◆ Work to complete: Starting at the first line of the data, print every line up to and including the one with "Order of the", but no pictures.
Segment Open
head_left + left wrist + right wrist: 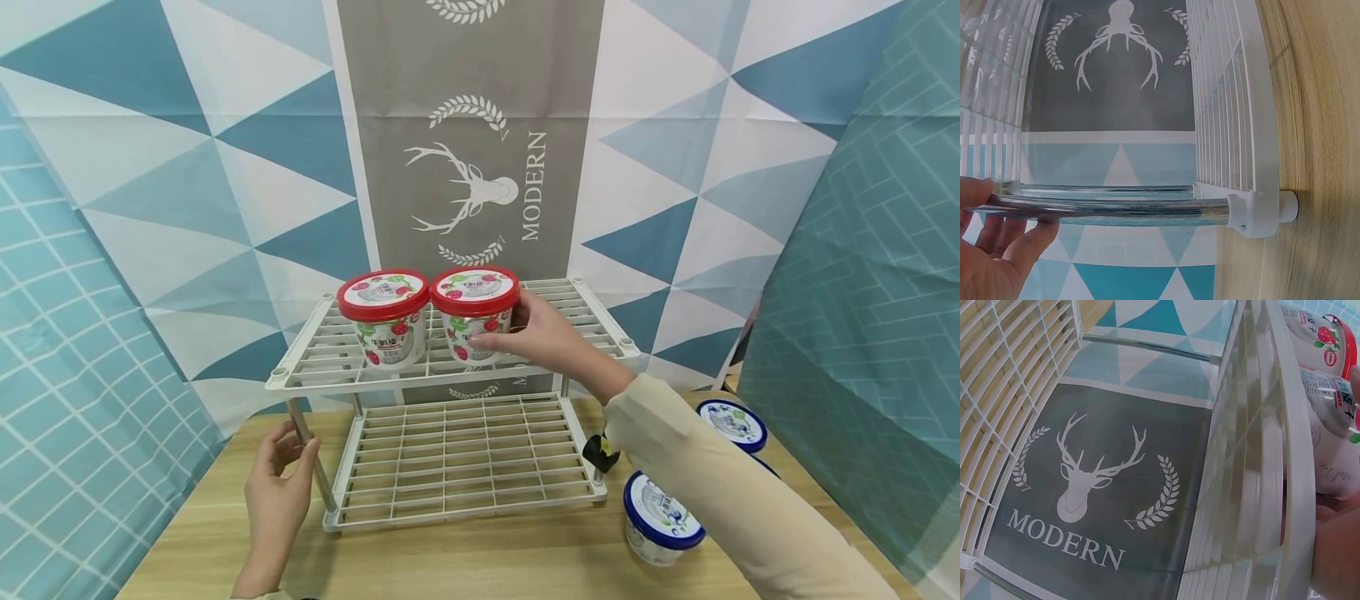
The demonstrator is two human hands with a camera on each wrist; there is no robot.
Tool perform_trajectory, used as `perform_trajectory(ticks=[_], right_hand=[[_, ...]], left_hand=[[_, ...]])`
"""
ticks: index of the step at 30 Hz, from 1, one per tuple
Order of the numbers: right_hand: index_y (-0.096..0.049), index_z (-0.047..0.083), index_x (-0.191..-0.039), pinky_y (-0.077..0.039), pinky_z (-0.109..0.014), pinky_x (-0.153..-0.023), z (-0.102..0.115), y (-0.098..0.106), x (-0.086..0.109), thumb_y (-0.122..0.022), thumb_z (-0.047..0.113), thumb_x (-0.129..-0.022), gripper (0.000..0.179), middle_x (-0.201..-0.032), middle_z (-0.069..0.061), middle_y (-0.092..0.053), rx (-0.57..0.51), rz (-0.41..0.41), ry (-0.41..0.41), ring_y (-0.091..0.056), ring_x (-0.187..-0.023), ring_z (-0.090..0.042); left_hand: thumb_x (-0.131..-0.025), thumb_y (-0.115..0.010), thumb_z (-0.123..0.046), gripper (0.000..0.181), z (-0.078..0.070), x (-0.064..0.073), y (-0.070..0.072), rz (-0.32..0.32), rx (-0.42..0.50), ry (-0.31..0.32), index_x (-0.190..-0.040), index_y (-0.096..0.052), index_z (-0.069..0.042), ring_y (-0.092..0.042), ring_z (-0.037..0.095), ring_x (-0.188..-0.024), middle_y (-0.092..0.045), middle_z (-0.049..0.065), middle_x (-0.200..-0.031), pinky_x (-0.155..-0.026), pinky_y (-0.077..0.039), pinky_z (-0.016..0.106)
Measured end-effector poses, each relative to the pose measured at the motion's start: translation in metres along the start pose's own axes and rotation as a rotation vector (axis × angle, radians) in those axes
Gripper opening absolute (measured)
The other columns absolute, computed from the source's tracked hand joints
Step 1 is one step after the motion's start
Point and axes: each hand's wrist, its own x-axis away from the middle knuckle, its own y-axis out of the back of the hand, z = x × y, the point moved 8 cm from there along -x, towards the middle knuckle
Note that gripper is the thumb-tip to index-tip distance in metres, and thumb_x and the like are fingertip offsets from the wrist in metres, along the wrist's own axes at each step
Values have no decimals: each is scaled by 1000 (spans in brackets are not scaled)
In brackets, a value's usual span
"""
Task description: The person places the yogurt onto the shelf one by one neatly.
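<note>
A white two-tier rack [465, 504] stands on the wooden table. On its top shelf two paper tubs with red lids and strawberry prints are side by side, the left tub [386, 317] close against the right tub [475, 289]. My right hand [551, 337] grips the right tub from its right side, thumb across the front and fingers behind, mostly hidden. Low at the left, my left hand [281, 487] holds the rack's front-left metal post [1135, 211] between thumb and fingers, just under the top shelf.
Several blue-lidded tubs, one tub [663, 512] nearest the front, stand on the table [465, 567] right of the rack, partly behind my right sleeve [690, 450]. A patterned cloth backdrop [480, 83] hangs directly behind the rack. A black wrist device [600, 452] shows below my right wrist.
</note>
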Motion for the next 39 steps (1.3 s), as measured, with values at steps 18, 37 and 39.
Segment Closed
◆ Exercise output:
head_left + left wrist + right wrist: 
The demonstrator is two human hands with a camera on each wrist; there is no robot.
Tool perform_trajectory, used as `perform_trajectory(ticks=[_], right_hand=[[_, ...]], left_hand=[[_, ...]])`
"""
ticks: index of the step at 30 Hz, from 1, one per tuple
Order of the numbers: right_hand: index_y (-0.096..0.049), index_z (-0.047..0.083), index_x (-0.191..-0.039), pinky_y (-0.077..0.039), pinky_z (-0.109..0.014), pinky_x (-0.153..-0.023), z (-0.102..0.115), y (-0.098..0.106), x (-0.086..0.109), thumb_y (-0.122..0.022), thumb_z (-0.047..0.113), thumb_x (-0.129..-0.022), gripper (0.000..0.179), middle_x (-0.201..-0.032), middle_z (-0.069..0.061), middle_y (-0.092..0.053), rx (-0.57..0.51), rz (-0.41..0.41), ry (-0.41..0.41), ring_y (-0.091..0.056), ring_x (-0.187..-0.023), ring_z (-0.090..0.042); left_hand: thumb_x (-0.131..-0.025), thumb_y (-0.115..0.010), thumb_z (-0.123..0.046), gripper (0.000..0.181), z (-0.078..0.070), x (-0.064..0.073), y (-0.070..0.072), rz (-0.32..0.32), rx (-0.42..0.50), ry (-0.31..0.32), index_x (-0.190..-0.040), index_y (-0.096..0.052), index_z (-0.069..0.042), ring_y (-0.092..0.042), ring_z (-0.037..0.095), ring_x (-0.188..-0.024), middle_y (-0.092..0.045), middle_z (-0.049..0.065), middle_x (-0.200..-0.031), pinky_x (-0.155..-0.026), pinky_y (-0.077..0.039), pinky_z (-0.016..0.106)

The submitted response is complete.